それは巫子を失ったときから、久しく感じていなかった熱さだった。


「おお……なんと言う暖かさ。有り難き幸せ。全力で、これからは必ず、全力でお守り致します」


「フフッ、よろしくお願いしますね。

では、エリン」


「はい」


「エリン、汝に守護者オキビの名を与える。

オキビとは、炎は見えずともその身の中でふつふつと熱い火を燃やす者。そう聞きました。

いかなる時も落ち着いて物事を判断し、内の炎を燃やして我らの力となりたまえ」


「承知致しました。

お役に立てるよう、全力で努めさせて頂きます」


「はい、よろしくお願いします」


エリンの頭を触れると、スッと火が彼の中に吸い込まれる。

その瞬間、感じたことがなかった火打ち石の存在が、胸の中でカッと熱く感じられた。


「これが、これが、ああ、なんでしょう。胸の中で火を感じます。

まるで、炉に火を入れたようです」


「オキビよ、これでお主の中の火打ち石が動き出す。まさに、火が灯ったのだ。

火が馴染むと、我らと心で言葉が交わせるようになる」


ホムラがエリンに語りかける。

それは、仲間入りした彼への祝いの言葉だった。


『 では、こちらにいる2人にも 』


祭壇の前で、マリナが2人に手を添える。



『 スイ、汝に守護者グレンの名を与える。

 シシー、汝に守護者ゴウカの名を与える。

 火の守護者、神官として、火の神、日の神にお仕えし、我ら巫子の為に生きよ 』


「承知致しました」

「仰せのままに」


マリナが彼らの頭に触れて、火を入れる。

リリスがうなずき、手を空に向けて掲げ、そして願いを込めて、声の限り大きな声で叫んだ。

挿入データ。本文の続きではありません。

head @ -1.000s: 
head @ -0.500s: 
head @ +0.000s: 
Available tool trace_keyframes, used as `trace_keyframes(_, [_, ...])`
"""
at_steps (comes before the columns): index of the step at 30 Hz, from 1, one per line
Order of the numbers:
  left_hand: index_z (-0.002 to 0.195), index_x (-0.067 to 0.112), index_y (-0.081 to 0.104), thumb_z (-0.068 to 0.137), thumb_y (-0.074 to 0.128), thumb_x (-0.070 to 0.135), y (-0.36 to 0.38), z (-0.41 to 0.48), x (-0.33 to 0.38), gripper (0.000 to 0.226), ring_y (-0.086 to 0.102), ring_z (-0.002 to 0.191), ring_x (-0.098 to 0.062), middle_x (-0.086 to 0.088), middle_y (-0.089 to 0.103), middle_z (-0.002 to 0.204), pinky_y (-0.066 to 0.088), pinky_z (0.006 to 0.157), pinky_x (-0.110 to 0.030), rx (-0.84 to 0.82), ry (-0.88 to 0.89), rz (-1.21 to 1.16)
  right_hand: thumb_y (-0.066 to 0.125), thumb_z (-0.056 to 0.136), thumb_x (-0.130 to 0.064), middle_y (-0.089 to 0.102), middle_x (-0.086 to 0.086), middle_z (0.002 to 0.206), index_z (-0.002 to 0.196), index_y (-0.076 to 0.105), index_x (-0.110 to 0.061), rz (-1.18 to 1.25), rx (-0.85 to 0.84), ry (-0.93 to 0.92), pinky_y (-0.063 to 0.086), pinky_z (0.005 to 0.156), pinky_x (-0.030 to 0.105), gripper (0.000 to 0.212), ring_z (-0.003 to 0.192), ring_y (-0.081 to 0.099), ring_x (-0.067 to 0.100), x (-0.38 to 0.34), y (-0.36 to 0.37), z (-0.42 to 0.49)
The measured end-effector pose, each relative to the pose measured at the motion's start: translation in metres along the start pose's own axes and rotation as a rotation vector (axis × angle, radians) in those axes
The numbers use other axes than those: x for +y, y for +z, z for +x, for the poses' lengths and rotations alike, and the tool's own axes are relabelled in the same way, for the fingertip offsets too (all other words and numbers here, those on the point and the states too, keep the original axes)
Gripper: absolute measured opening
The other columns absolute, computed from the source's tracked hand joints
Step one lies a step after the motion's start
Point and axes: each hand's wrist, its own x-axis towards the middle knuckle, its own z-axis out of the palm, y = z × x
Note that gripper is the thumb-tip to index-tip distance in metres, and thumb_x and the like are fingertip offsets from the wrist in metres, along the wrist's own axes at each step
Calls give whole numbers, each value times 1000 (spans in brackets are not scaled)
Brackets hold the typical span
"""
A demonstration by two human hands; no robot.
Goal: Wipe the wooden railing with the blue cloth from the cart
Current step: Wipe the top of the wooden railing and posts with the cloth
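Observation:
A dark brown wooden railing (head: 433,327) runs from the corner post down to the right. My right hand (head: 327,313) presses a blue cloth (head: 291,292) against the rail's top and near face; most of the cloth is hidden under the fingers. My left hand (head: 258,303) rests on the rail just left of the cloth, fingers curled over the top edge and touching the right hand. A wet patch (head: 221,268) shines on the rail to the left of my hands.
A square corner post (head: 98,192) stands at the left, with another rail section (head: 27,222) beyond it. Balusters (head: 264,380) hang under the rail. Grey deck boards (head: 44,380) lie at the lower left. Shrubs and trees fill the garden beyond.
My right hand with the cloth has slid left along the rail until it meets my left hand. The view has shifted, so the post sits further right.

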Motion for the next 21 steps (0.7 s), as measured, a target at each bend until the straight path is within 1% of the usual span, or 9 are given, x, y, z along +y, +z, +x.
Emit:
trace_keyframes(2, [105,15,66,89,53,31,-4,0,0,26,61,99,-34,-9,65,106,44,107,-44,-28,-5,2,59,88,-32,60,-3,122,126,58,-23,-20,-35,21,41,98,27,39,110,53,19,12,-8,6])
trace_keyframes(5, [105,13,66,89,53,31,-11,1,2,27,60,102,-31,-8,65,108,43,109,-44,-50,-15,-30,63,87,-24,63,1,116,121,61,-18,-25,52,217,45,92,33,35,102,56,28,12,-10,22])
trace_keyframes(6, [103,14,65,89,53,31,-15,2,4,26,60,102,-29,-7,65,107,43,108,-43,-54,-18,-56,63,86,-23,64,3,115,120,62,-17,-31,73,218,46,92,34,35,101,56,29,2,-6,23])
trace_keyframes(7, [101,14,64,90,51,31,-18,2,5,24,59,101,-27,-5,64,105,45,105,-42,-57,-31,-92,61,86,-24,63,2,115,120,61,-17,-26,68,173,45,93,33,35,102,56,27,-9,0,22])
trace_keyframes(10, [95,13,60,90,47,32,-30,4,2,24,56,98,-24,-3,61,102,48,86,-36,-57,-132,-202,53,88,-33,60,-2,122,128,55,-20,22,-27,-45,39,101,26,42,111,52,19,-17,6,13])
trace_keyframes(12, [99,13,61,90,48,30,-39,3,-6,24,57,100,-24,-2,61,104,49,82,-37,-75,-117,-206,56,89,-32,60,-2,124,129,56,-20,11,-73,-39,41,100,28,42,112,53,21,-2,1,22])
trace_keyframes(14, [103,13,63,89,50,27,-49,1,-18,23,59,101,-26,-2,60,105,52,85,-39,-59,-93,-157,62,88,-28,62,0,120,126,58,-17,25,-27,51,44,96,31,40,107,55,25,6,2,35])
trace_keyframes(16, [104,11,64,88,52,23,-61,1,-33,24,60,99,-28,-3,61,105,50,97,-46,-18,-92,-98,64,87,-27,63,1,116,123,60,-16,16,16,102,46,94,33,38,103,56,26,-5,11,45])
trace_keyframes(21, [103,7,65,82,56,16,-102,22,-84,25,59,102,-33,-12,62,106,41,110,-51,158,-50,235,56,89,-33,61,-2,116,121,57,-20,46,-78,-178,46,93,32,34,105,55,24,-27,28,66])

「火よ!火よ来たれ!火打ち石を鳴らせ!我が神官ここにあり!


皆よ聞け!我ら火の者ここにあり!!


アトラーナの人々よ!


火の神殿を再興せよ!


煌々と燃ゆる火を崇めよ!空に輝く日を崇めよ!

されば世は明るく照らされ、精霊の国は栄えるだろう!


汝らの!

汝らすべての、生きとし生けるものの行く末に祝福あれ!」



山中で声高らかにリリスの声が響く。

その声は山びこのようにアトラーナに広がり、人々が心に響く声に振り向いた。

そしてその瞬間、本城の謁見の広間に、何故かカーーンと高らかな火打ち石の音が鳴り響き、兵達がざわめいた。